Task prompt:
Omit every picture and write out the rest of the records exactly.

[The input Boundary: Start]

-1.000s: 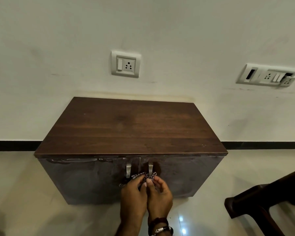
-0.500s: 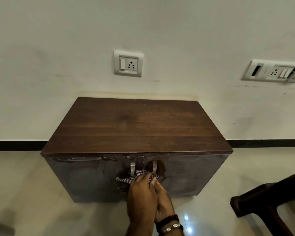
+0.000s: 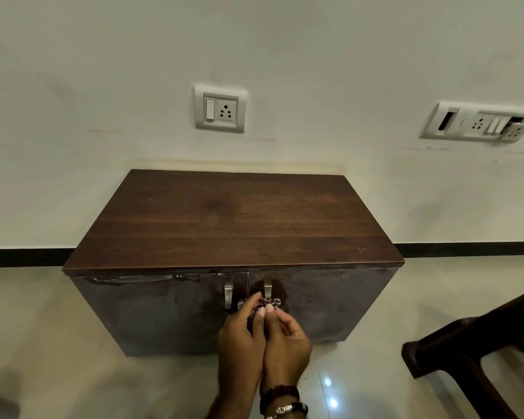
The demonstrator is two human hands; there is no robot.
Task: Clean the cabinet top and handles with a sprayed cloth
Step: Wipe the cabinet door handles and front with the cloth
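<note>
Hands, the left hand (image 3: 239, 334) and right hand (image 3: 286, 340), both pinch a small checked cloth (image 3: 266, 303) against the right silver metal handle (image 3: 267, 290) of the dark brown wooden cabinet (image 3: 233, 225), so handle cleaning seems under way, and the left silver handle (image 3: 228, 296) likely needs rubbing next.

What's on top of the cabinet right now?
Nothing shows on the cabinet top: bare dark wood. Both hands, left hand and right hand, hold the cloth below, at the handles.

We see our left hand (image 3: 241, 343) and right hand (image 3: 286, 343) pressed together, fingertips pinched shut (bracelets on the right wrist).
</note>
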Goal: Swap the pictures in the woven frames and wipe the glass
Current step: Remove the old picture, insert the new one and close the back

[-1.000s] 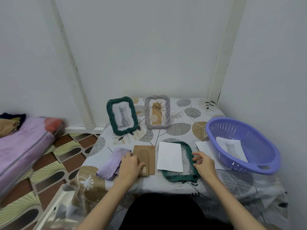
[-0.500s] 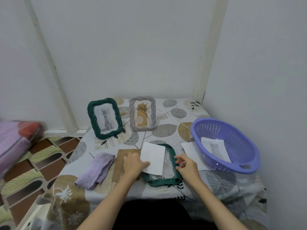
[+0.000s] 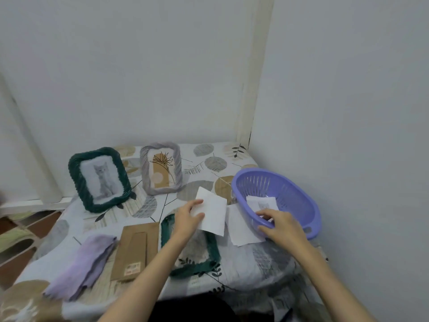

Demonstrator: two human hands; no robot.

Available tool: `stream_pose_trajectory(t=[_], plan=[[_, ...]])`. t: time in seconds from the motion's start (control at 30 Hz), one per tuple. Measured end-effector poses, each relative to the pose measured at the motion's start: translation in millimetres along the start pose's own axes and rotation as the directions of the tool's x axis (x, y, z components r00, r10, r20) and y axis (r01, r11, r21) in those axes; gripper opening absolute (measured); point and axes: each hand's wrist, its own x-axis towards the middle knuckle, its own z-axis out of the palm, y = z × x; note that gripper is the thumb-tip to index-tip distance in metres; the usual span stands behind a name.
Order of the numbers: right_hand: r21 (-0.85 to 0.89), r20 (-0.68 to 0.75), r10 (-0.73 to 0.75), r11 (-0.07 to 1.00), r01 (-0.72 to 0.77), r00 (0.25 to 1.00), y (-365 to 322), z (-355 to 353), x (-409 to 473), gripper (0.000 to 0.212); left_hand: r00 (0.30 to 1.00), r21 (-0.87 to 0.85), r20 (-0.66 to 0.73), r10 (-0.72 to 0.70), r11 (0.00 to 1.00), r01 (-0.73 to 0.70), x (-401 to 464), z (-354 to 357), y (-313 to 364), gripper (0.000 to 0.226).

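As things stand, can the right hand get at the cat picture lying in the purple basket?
Probably yes. The right hand is already at the near rim of the purple basket, fingers reaching over it toward the cat picture, which lies uncovered inside. Nothing sits between them.

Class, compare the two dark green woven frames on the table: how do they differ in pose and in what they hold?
The back green frame stands upright, leaning back; the front green frame lies flat on the tablecloth. The back green frame shows a grey cat picture; the front green frame's opening is partly hidden by the left hand, which holds a white sheet over it. Both are dark green, woven and rectangular with rounded corners.
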Motion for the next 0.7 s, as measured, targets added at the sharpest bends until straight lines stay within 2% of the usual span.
stream_pose_trajectory(t=[0.1, 0.27, 0.33, 0.4, 0.43, 0.5, 0.6, 0.63, 0.7], plan=[[0.101, -0.094, -0.007, 0.995, 0.017, 0.996, 4, -15, 8, 0.030, 0.995, 0.060, 0.092, -0.045, 0.997, 0.039, 7, 29, 2, 0.035], [0.195, -0.125, -0.030, 0.979, 0.054, 0.992, 13, -26, 21, 0.032, 0.958, 0.253, 0.287, -0.002, 0.965, -0.074, 10, 58, 3, 0.039], [0.198, -0.111, -0.036, 0.978, 0.058, 0.993, 14, -23, 22, 0.032, 0.946, 0.424, 0.324, 0.012, 0.892, -0.157, 11, 65, -2, 0.042], [0.193, -0.074, -0.034, 0.980, 0.048, 0.997, 13, -16, 19, 0.033, 0.931, 0.617, 0.365, 0.026, 0.742, -0.263, 12, 69, -10, 0.041], [0.187, -0.053, -0.033, 0.982, 0.042, 0.998, 12, -12, 16, 0.034, 0.928, 0.667, 0.371, 0.043, 0.683, -0.298, 12, 70, -13, 0.040], [0.163, -0.017, -0.040, 0.986, 0.042, 0.999, 10, -5, 9, 0.035, 0.933, 0.708, 0.355, 0.067, 0.632, -0.314, 11, 71, -19, 0.041], [0.125, 0.024, -0.043, 0.991, 0.040, 0.999, 9, 3, 1, 0.037, 0.933, 0.700, 0.352, 0.074, 0.641, -0.315, 13, 69, -22, 0.043], [0.129, 0.048, -0.032, 0.991, 0.026, 0.998, 11, 4, 0, 0.037, 0.938, 0.663, 0.336, 0.086, 0.685, -0.301, 14, 70, -21, 0.042], [0.233, 0.106, 0.018, 0.972, -0.042, 0.994, 14, 1, 2, 0.038, 0.966, 0.428, 0.233, 0.113, 0.880, -0.206, 14, 70, -12, 0.043]])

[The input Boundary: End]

Solution:
-1.000s: 
-0.500s: 
+0.000s: 
The demonstrator is two human hands; there is no robot.
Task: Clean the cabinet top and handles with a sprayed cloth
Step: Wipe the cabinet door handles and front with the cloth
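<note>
Hands, the left hand (image 3: 239, 334) and right hand (image 3: 286, 340), both pinch a small checked cloth (image 3: 266, 303) against the right silver metal handle (image 3: 267, 290) of the dark brown wooden cabinet (image 3: 233, 225), so handle cleaning seems under way, and the left silver handle (image 3: 228, 296) likely needs rubbing next.

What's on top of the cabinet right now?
Nothing shows on the cabinet top: bare dark wood. Both hands, left hand and right hand, hold the cloth below, at the handles.

We see our left hand (image 3: 241, 343) and right hand (image 3: 286, 343) pressed together, fingertips pinched shut (bracelets on the right wrist).
</note>
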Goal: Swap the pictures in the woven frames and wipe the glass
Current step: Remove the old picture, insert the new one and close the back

[-1.000s] 
[-0.500s] 
[+0.000s] 

Demonstrator: two human hands; no robot.

Available tool: `stream_pose_trajectory(t=[_], plan=[[_, ...]])`. t: time in seconds from the motion's start (control at 30 Hz), one per tuple. Measured end-effector poses, each relative to the pose measured at the motion's start: translation in millimetres along the start pose's own axes and rotation as the directions of the tool's x axis (x, y, z components r00, r10, r20) and y axis (r01, r11, r21) in those axes; gripper opening absolute (measured); point and axes: each hand's wrist, its own x-axis towards the middle knuckle, its own z-axis out of the palm, y = z × x; note that gripper is the thumb-tip to index-tip distance in metres; the usual span stands behind a name.
Order of the numbers: right_hand: r21 (-0.85 to 0.89), r20 (-0.68 to 0.75), r10 (-0.73 to 0.75), r11 (-0.07 to 1.00), r01 (-0.72 to 0.77), r00 (0.25 to 1.00), y (-365 to 322), z (-355 to 353), x (-409 to 473), gripper (0.000 to 0.212); left_hand: r00 (0.30 to 1.00), r21 (-0.87 to 0.85), r20 (-0.66 to 0.73), r10 (-0.72 to 0.70), r11 (0.00 to 1.00), r01 (-0.73 to 0.70), x (-401 to 464), z (-354 to 357), y (-313 to 364), gripper (0.000 to 0.226).

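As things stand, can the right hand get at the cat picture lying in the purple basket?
Probably yes. The right hand is already at the near rim of the purple basket, fingers reaching over it toward the cat picture, which lies uncovered inside. Nothing sits between them.

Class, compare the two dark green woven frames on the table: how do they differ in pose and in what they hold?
The back green frame stands upright, leaning back; the front green frame lies flat on the tablecloth. The back green frame shows a grey cat picture; the front green frame's opening is partly hidden by the left hand, which holds a white sheet over it. Both are dark green, woven and rectangular with rounded corners.
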Motion for the next 0.7 s, as measured, targets added at the sharpest bends until straight lines stay within 2% of the usual span.
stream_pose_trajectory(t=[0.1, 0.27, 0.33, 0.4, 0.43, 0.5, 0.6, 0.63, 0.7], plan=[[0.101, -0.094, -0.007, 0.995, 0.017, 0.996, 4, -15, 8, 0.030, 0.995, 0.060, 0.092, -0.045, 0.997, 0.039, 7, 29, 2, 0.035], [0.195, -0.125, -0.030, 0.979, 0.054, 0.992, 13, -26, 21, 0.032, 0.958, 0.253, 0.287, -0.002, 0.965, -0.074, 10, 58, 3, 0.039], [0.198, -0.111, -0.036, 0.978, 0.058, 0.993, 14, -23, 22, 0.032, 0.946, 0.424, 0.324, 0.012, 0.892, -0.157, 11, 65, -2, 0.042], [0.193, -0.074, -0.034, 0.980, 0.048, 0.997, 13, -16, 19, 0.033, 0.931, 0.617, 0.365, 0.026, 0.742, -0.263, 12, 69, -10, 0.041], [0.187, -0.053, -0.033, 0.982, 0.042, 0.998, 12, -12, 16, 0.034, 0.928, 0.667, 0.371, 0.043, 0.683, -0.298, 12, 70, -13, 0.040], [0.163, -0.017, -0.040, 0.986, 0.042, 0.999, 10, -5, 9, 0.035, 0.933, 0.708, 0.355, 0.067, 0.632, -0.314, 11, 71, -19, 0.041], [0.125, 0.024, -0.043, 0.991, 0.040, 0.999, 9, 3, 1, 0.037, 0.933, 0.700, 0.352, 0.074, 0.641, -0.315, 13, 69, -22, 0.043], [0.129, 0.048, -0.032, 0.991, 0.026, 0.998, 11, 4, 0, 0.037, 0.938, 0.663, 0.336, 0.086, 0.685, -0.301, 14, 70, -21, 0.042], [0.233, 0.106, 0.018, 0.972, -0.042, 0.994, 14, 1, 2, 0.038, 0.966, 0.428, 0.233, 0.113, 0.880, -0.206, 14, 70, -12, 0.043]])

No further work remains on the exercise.